→ Problem requirements:
Nothing except the pictures should be left out when you reproduce the listing exactly.
[Start of Attachment]
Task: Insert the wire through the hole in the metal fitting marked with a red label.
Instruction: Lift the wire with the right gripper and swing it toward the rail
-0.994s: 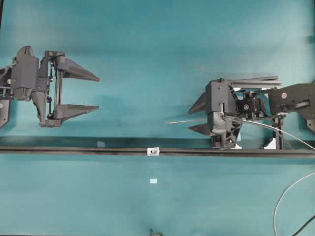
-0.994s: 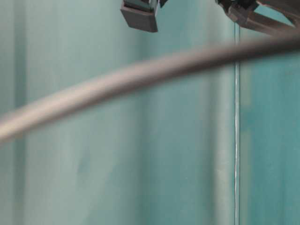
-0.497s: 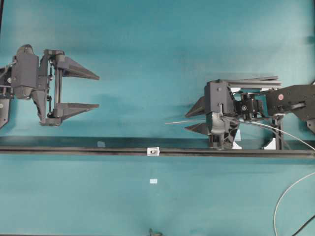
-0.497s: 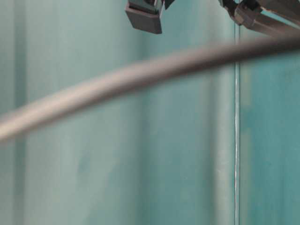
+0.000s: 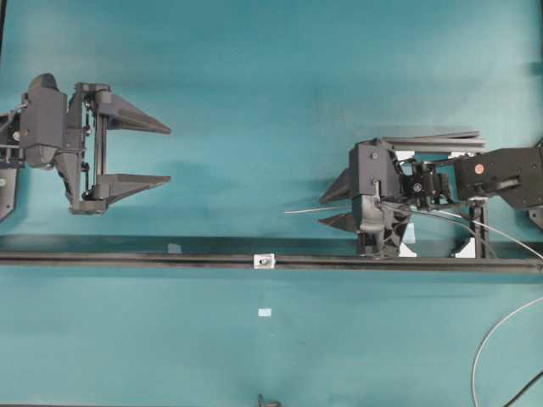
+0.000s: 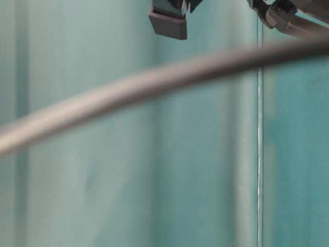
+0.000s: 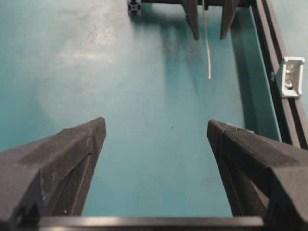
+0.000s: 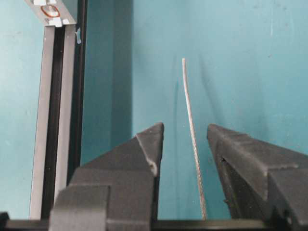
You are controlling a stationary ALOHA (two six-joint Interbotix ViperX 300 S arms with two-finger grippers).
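right wrist view: wire (image 8: 191, 139) runs between right gripper's (image 8: 185, 137) half-open, untouching fingers.

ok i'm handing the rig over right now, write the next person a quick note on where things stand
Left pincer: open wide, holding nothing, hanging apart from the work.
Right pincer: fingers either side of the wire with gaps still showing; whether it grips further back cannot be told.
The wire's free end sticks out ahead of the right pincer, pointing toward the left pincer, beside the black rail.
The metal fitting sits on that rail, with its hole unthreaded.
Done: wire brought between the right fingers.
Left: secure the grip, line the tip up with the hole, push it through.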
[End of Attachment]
→ Reply to the exercise:
Task: Insert the wire through the hole in the metal fitting marked with a red label.
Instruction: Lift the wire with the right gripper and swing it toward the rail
-0.994s: 
-0.994s: 
-0.497s: 
-0.497s: 
+0.000s: 
+0.000s: 
+0.000s: 
+0.000s: 
You are controlling a stationary ALOHA (two six-joint Interbotix ViperX 300 S arms with two-finger grippers).
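right wrist view: wire (image 8: 191, 139) runs between right gripper's (image 8: 185, 137) half-open, untouching fingers.

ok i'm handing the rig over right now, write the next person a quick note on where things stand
Left pincer: open wide, holding nothing, hanging apart from the work.
Right pincer: fingers either side of the wire with gaps still showing; whether it grips further back cannot be told.
The wire's free end sticks out ahead of the right pincer, pointing toward the left pincer, beside the black rail.
The metal fitting sits on that rail, with its hole unthreaded.
Done: wire brought between the right fingers.
Left: secure the grip, line the tip up with the hole, push it through.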

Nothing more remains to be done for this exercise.